Сравнительное обилие случаев признания здоровых людей психически больными грозило принять систематический характер. В России рождалась карательная медицина... но так тогда и не родилась. Мягкий либеральный XIX век еще не был способен на это, поэтому и не развернулось дело - не наступил момент. Рождение карательной медицины было отложено до XX века века атомных реакторов и газовых печей, века кибернетики и концентрационных лагерей, века космоса и спецпсихбольниц.

1 М. Гершензон. "П.Я. Чаадаев", Санкт-Петербург, 1908, стр.202-203.

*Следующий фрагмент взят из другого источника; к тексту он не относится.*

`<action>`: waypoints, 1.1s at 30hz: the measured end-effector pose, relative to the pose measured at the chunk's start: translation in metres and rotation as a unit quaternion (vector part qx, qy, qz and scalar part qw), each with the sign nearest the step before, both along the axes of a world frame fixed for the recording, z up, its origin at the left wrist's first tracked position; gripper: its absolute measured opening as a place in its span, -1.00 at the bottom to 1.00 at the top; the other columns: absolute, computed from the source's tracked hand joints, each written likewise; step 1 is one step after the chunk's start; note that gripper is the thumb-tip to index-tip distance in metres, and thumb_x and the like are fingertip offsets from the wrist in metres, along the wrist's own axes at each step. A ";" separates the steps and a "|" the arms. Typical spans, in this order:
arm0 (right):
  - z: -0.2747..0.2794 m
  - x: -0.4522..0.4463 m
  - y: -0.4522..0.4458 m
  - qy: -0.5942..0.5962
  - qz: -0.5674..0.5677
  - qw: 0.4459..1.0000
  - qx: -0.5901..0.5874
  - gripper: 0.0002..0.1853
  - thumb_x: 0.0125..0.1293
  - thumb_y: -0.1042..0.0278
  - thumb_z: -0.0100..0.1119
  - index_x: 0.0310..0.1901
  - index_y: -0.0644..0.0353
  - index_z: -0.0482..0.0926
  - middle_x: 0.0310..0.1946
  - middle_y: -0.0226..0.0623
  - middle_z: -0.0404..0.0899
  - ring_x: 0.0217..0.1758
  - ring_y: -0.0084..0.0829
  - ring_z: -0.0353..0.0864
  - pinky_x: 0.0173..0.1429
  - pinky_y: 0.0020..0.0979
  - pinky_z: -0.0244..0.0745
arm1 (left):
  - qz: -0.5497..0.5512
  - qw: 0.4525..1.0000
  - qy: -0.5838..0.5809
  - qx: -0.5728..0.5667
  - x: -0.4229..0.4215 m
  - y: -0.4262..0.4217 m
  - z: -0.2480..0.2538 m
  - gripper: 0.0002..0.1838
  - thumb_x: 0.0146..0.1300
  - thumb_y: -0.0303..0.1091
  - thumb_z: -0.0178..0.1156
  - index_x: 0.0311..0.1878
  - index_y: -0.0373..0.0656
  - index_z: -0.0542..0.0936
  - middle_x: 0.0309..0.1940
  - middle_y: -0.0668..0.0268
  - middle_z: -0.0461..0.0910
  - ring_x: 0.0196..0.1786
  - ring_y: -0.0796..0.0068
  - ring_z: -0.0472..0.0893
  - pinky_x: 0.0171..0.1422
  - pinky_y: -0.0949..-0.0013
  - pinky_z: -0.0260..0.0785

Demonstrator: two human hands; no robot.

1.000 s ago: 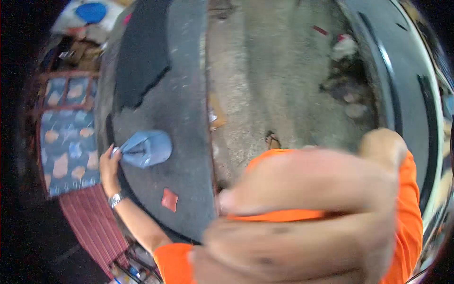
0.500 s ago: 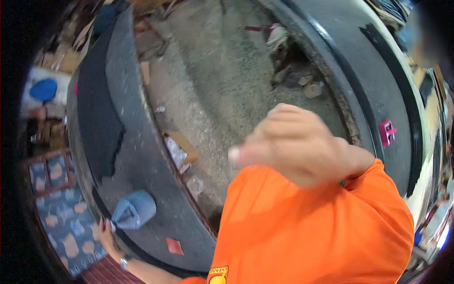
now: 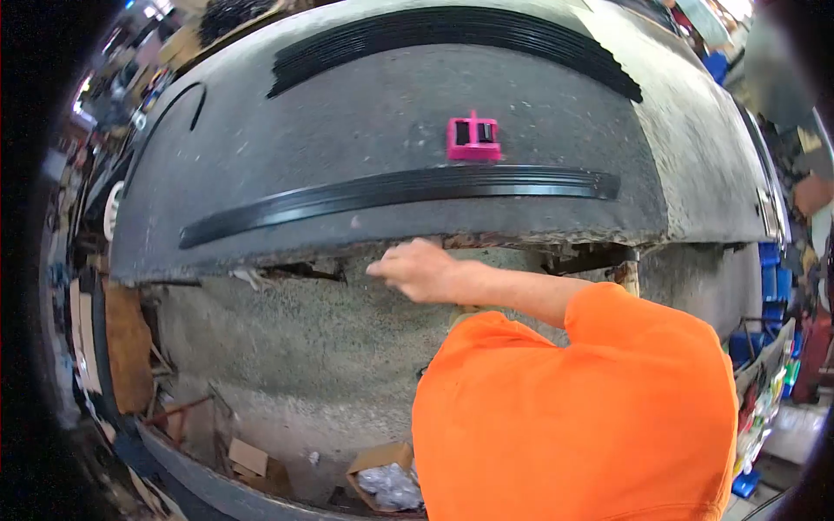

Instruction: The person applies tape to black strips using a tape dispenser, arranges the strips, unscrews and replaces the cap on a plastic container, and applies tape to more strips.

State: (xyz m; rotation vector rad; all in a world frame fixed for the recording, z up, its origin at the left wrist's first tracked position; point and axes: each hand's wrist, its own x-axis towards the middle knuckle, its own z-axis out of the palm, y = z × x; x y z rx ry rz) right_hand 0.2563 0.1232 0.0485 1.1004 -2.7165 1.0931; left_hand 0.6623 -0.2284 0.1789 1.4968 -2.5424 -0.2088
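My right hand [image 3: 410,267] is in front of the near edge of a grey worktable, above the floor. Its fingers look loosely curled together, and nothing shows in them. No watch is on this wrist. On the table beyond the hand lies a flat bundle of long black strips [image 3: 400,190], slightly curved by the lens. Just behind the strips stands a small bright pink holder [image 3: 473,139] with dark parts in it. A wider stack of black strips [image 3: 452,28] stretches along the far side. My left hand is out of view.
The grey worktable [image 3: 347,108] has a rough, worn near edge. A thin black strip [image 3: 165,117] curls at its left. On the floor stands an open cardboard box [image 3: 382,456] with clear plastic inside. Blue things [image 3: 776,278] are stacked at the right.
My view has swung round to face the table with the pink holder. My left hand and the bluish plastic bag it touched have left the view. My right hand is nearer the table edge.
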 end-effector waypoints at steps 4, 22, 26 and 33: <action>-0.008 -0.046 0.101 -0.006 -0.198 0.980 0.020 -0.58 0.26 0.34 0.26 0.17 0.19 0.56 -0.11 -0.05 0.68 0.01 0.02 0.66 0.07 0.00 0.57 | -0.172 0.911 0.035 0.374 -0.140 0.006 -0.123 -0.40 0.42 -0.39 0.22 0.44 -0.44 0.34 0.25 -0.02 0.53 0.17 0.30 0.57 0.26 0.29 0.43; -0.036 -0.118 0.149 -0.125 -0.375 0.914 0.087 -0.47 0.38 0.22 0.19 0.34 0.15 0.44 -0.06 0.00 0.71 -0.01 0.02 0.70 0.06 -0.01 0.57 | -0.604 0.718 0.015 0.345 -0.485 0.184 -0.131 -0.61 0.34 -0.45 0.28 0.22 -0.26 0.59 -0.01 0.13 0.65 -0.03 0.26 0.67 0.12 0.24 0.49; -0.027 -0.100 0.148 -0.088 -0.406 0.907 0.061 -0.58 0.36 0.24 0.18 0.21 0.17 0.56 -0.03 -0.03 0.70 0.05 -0.01 0.69 0.14 -0.03 0.56 | -0.650 0.664 0.012 0.370 -0.522 0.186 -0.131 -0.65 0.34 -0.46 0.27 0.18 -0.27 0.61 0.00 0.13 0.66 -0.03 0.24 0.67 0.15 0.24 0.49; -0.037 -0.044 0.128 -0.088 -0.489 0.855 0.146 -0.60 0.20 0.28 0.37 0.10 0.04 0.64 0.05 -0.30 0.57 0.18 -0.21 0.53 0.14 -0.14 0.44 | -0.738 0.589 0.036 0.327 -0.566 0.206 -0.159 -0.69 0.35 -0.49 0.23 0.14 -0.28 0.63 0.19 0.05 0.57 0.25 0.04 0.56 0.31 0.12 0.42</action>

2 А. Лебедев. "Чаадаев", Москва, 1965, стр. 179.

3 Там же.

4 Политическая полиция.

5 Н.А. Морозов. "Повести моей жизни".

6 В.Н. Фигнер. "Запечатленный труд".

7 Впоследствии партия Народной воли и погибла-то от предательства, и немало их было - Меркулов, Рысаков, Окладский, Мирский...

3.

Во времена революции 1917 года правительства не нуждались в столь утонченном каратель-ном средстве, как изоляция в психлечебницы. Если царское правительство не злоупотребляло карательной психиатрией, то при Временном революционном правительстве (март-октябрь 1917 года) это было и немыслимо. Демократия в России достигла тогда высшего уровня, которого не было ни до, ни после. Террор начался лишь после октябрьского переворота с приходом к власти большевиков, точнее, с весны 1918 года, а с 5 сентября он был узаконен как "массовый". С политическими противниками коммунисты расправлялись просто и быстро. Недовольные режимом расстреливались в административном порядке. Ревтрибуналы выносили смертные приговоры без длительных судебных проволочек и формальностей, руководствуясь революци-онным правосознанием.* Мысль о том, чтобы изолировать кого-то в психбольницу, не могла, по-видимому, даже прийти в голову, настолько карательные меры против инакомыслящих были жестки и недвусмысленны.